In healthcare, revenue cycle management — RCM — is the entire process of identifying, managing, and collecting patient service revenue. It covers all the administrative and clinical functions associated with the revenue cycle, from preregistration to full payment for services rendered.

What is Revenue Cycle Management In Healthcare?

Successful revenue cycle management combines technology, standard operating procedures, well-trained staff, and — for some clinics — a third-party billing service to ensure an optimal revenue return. Without an efficient and well-executed revenue cycle management process, your staff may have to spend a lot of extra time and rework on denials and rejections.

Here are some high-level details about healthcare revenue cycle management that can help you understand what to leverage.

Technology can help you reduce exceptions, improve efficiency, increase accuracy, and stay compliant. Most automated billing tools are integrated into practice management software. We expand on this a bit further in the last section on RCM software.

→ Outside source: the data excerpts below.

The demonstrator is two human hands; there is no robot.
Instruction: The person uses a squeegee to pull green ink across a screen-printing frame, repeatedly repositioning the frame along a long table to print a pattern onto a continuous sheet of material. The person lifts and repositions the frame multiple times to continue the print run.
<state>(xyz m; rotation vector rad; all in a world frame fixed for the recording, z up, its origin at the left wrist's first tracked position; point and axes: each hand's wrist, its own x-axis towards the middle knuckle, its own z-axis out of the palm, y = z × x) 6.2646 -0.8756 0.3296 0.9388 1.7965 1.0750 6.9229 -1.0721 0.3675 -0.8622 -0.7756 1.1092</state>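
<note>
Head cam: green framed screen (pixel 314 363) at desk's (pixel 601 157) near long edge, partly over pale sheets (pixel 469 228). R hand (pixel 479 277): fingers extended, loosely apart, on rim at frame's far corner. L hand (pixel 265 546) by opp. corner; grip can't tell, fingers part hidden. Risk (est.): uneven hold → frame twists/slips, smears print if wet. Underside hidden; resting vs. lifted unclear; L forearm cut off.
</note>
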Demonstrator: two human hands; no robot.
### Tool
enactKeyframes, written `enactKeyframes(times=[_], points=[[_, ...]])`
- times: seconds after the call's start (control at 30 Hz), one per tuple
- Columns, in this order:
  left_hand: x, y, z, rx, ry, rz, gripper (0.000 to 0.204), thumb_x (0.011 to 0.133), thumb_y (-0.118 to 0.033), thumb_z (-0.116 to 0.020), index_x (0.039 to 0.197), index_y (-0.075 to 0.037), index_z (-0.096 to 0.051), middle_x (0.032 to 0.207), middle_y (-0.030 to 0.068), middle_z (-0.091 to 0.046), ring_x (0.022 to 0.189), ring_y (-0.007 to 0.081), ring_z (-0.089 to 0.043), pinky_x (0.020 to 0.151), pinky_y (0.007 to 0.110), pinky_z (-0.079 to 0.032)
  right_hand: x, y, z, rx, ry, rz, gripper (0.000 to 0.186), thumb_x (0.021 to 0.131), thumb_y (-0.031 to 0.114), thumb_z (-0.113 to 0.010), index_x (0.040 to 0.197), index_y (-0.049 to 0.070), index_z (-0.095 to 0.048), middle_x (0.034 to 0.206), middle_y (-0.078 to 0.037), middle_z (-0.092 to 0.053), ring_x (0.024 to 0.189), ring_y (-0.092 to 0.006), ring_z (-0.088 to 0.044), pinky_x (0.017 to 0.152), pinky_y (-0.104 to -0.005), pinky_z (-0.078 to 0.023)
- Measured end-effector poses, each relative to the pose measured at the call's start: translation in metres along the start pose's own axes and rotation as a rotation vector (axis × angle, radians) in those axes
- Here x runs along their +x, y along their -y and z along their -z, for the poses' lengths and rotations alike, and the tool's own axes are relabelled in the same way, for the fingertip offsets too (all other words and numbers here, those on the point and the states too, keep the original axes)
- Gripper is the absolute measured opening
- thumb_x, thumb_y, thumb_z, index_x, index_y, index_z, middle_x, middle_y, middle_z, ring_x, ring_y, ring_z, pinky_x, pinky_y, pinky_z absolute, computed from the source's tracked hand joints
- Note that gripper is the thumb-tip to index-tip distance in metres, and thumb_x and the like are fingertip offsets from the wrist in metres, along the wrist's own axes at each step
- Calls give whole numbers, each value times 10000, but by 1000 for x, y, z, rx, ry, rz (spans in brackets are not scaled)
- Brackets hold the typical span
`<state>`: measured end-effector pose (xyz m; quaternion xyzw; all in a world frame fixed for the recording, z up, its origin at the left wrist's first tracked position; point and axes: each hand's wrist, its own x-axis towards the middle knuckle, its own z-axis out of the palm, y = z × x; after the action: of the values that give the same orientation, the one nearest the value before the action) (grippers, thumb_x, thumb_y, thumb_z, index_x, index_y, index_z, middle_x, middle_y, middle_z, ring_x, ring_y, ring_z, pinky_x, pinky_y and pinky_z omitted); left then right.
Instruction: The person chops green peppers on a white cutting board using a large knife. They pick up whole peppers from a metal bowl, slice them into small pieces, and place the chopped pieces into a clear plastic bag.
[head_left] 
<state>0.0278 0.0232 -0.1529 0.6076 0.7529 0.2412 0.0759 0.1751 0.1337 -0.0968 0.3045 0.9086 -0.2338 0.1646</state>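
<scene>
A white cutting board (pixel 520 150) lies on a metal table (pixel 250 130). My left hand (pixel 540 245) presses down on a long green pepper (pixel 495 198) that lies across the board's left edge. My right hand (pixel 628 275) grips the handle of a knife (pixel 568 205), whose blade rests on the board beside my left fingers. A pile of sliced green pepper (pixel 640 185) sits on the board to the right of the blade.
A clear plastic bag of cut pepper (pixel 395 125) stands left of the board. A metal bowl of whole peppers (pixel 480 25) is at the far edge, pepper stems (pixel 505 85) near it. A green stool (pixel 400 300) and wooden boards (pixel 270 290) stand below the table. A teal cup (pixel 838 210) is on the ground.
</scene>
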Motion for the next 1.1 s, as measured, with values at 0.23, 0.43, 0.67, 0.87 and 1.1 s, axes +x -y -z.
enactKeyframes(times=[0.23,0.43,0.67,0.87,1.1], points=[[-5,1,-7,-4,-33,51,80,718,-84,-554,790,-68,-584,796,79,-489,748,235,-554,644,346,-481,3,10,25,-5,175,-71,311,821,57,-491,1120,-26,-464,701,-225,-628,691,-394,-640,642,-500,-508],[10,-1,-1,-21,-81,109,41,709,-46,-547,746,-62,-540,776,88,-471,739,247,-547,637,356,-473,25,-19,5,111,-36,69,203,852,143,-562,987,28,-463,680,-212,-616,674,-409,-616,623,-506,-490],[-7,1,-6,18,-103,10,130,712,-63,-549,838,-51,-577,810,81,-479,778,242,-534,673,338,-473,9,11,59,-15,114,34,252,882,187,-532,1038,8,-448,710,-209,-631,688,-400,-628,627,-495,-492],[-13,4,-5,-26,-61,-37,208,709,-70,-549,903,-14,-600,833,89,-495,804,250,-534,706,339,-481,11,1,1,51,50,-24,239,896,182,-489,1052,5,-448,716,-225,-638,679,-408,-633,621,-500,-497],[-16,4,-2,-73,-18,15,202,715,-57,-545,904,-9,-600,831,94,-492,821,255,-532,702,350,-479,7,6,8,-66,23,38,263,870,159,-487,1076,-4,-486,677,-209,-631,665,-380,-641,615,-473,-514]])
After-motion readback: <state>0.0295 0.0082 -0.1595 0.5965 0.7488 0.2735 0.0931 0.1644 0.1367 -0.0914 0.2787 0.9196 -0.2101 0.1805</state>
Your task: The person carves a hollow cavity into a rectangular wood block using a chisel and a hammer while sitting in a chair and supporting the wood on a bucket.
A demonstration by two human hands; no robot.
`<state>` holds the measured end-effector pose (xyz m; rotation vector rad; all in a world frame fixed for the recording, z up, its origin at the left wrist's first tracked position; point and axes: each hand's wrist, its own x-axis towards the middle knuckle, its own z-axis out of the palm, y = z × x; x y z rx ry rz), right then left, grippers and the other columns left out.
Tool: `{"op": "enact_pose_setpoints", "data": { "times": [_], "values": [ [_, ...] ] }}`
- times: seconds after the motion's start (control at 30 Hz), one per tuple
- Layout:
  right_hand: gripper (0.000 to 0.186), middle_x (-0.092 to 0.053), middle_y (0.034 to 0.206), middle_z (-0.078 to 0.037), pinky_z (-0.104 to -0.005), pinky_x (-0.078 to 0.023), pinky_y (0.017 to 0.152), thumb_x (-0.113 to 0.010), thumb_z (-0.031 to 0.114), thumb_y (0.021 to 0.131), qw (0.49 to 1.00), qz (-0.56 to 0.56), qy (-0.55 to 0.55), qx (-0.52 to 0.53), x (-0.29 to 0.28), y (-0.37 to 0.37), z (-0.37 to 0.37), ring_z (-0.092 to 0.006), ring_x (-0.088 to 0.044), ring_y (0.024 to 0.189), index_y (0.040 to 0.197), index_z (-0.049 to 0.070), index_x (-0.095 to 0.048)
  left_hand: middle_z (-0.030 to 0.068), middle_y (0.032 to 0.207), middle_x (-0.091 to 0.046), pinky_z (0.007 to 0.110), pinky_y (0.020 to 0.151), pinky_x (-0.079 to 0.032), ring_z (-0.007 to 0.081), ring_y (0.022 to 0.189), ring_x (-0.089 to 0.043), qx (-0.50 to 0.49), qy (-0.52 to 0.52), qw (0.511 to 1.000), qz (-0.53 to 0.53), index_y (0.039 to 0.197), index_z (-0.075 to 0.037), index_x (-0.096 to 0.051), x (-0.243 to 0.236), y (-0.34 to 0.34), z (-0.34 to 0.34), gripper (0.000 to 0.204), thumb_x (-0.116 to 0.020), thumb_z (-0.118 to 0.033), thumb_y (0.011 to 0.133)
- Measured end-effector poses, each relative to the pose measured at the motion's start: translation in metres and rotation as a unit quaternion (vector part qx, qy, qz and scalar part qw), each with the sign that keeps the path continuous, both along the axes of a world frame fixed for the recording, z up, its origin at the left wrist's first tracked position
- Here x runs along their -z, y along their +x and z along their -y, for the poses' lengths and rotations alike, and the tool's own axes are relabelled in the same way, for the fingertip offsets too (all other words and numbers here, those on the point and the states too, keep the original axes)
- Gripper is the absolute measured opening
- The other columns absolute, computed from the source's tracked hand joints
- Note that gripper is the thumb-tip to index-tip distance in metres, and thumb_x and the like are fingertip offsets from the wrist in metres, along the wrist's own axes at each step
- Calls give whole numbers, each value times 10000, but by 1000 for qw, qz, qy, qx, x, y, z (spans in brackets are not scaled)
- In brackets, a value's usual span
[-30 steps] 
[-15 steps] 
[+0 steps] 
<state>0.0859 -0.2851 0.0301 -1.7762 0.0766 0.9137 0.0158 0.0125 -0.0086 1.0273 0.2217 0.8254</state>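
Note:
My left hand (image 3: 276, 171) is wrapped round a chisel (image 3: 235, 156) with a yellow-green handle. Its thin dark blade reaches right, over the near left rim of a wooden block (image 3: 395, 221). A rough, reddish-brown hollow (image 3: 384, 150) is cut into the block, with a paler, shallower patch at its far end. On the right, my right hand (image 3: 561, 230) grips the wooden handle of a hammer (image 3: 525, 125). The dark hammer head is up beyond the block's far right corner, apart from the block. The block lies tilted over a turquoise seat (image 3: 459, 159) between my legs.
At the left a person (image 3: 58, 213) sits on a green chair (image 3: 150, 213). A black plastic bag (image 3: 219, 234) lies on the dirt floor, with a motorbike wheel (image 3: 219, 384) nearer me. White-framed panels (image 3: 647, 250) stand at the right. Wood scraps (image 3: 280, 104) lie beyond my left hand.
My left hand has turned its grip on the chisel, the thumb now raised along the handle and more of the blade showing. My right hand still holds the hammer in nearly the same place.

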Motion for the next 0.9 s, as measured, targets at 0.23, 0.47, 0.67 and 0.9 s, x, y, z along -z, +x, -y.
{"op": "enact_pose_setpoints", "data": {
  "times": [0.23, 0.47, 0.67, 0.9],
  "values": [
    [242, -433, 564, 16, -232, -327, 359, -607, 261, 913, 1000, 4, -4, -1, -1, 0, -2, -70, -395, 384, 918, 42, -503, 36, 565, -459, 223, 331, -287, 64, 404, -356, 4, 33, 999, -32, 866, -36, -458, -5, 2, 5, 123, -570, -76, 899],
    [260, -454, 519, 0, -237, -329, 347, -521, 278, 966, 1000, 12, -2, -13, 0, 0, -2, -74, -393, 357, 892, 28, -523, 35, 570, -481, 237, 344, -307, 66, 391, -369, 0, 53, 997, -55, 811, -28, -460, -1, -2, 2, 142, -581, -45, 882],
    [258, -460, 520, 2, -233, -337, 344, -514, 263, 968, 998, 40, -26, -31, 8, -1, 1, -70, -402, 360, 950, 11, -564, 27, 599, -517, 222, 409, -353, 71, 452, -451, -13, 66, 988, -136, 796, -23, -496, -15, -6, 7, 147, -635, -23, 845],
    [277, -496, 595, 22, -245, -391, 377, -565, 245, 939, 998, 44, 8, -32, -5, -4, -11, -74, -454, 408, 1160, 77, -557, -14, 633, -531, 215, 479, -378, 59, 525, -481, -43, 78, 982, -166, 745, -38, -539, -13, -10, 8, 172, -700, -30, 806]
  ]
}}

Your standard operating procedures will align staff on appropriate actions to take. Note that you should establish best practices in each area of the revenue cycle and include those in your SOP. Learn about best practices in the section “How to get the Best ROI With RCM.”

Training your staff should be ongoing and touch multiple areas. The front desk is responsible for handling most of the revenue cycle, and they need to understand how to identify and avoid common mistakes, as well as feel comfortable asking patients for payment. In addition, your providers need to be trained in accurate coding — something that has been a challenge since COVID-19.

While some smaller clinics can manage urgent care billing on their own, some find it more cost-effective to place billing management in the hands of a billing company with expertise in healthcare versus adding a designated billing specialist to the team. At a certain growth point, using a reputable medical billing company will simply be the easiest and most profitable way to manage your actual billing. If you have a trusted revenue cycle management partner, chances are good they can provide that service as well.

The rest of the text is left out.